Check every line of the entries below for the word "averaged", and copy the ones that have it.
+++ Provided information
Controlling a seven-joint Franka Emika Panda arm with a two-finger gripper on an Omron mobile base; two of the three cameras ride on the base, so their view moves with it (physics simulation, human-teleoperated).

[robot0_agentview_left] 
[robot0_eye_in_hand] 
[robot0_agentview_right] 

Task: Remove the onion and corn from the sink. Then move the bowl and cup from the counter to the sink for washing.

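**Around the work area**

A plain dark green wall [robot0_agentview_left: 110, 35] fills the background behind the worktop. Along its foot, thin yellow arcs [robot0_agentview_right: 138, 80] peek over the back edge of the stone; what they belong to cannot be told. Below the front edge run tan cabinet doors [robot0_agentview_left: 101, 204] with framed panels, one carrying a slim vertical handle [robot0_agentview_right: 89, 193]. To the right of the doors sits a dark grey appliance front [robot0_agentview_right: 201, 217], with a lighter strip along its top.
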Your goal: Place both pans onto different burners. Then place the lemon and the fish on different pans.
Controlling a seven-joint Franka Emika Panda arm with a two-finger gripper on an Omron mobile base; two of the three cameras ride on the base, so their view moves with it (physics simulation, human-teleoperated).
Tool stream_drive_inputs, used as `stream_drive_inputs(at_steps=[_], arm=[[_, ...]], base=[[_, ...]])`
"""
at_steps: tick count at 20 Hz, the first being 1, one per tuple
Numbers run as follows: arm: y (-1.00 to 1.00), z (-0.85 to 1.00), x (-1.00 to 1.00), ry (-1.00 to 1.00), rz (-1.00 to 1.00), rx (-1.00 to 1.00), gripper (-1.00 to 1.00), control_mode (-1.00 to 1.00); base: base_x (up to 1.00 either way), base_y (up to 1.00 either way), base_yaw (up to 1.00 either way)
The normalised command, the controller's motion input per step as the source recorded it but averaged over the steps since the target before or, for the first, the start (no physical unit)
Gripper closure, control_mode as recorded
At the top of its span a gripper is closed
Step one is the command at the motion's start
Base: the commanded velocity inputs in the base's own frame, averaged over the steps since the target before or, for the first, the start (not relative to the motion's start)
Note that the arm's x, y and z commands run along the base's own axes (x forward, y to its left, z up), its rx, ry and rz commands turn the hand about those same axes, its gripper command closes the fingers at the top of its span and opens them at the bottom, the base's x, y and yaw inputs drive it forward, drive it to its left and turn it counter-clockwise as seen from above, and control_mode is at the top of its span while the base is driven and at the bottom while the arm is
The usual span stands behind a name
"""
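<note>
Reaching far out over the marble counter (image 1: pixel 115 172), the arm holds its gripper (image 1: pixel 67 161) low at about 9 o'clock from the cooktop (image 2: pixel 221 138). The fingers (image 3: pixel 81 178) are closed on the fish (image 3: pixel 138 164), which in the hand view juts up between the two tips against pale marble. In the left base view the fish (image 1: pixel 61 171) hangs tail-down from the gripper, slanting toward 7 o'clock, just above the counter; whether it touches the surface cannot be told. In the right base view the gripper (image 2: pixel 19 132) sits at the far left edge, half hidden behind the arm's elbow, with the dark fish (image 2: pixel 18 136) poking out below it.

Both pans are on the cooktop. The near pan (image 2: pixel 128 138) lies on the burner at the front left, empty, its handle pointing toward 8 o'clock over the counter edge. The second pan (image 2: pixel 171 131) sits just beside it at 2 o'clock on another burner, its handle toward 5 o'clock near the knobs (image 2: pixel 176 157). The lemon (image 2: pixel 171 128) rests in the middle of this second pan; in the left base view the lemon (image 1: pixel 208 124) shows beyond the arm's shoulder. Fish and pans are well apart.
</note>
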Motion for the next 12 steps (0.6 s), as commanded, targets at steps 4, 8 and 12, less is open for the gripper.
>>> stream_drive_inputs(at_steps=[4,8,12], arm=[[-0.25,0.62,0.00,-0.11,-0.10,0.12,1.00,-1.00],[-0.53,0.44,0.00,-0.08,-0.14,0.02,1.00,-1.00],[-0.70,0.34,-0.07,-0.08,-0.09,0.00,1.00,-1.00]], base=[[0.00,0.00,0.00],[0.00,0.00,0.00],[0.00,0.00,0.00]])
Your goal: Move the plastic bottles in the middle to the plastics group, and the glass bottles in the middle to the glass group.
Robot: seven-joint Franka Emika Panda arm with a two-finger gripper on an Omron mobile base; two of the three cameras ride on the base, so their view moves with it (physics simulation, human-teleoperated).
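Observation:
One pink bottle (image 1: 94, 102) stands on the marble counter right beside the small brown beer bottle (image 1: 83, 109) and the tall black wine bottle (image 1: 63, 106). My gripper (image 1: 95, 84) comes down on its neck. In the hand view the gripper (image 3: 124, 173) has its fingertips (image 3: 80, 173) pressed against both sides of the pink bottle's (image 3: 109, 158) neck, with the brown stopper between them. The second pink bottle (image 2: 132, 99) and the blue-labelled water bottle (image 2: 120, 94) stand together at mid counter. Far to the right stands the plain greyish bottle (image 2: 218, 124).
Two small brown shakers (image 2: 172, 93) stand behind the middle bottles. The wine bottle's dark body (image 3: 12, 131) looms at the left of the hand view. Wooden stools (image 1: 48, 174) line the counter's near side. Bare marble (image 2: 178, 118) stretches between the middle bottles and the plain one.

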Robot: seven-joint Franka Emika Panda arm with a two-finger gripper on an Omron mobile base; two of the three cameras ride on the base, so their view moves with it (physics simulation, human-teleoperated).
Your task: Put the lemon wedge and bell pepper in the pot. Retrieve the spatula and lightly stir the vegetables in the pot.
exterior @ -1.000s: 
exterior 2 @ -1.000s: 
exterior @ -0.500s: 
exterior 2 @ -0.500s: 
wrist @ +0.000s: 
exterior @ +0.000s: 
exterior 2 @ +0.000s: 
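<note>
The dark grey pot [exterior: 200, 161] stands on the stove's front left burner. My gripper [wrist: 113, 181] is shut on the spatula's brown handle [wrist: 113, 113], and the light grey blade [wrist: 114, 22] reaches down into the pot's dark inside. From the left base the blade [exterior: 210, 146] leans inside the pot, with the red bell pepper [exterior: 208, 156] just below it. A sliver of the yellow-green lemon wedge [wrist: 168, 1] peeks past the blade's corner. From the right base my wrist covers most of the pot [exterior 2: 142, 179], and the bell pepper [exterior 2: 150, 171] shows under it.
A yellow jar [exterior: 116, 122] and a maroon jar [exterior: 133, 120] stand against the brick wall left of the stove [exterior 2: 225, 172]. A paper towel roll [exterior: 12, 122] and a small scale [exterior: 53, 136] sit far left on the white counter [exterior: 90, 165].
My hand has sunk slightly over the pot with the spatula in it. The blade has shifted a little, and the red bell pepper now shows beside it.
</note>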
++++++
# Reply:
The normalised command, the controller's motion input per step as the source recorded it but averaged over the steps since the target before or, for the first, the start (no physical unit)
Base: the commanded velocity inputs in the base's own frame, averaged over the steps since the target before or, for the first, the start (not relative to the motion's start)

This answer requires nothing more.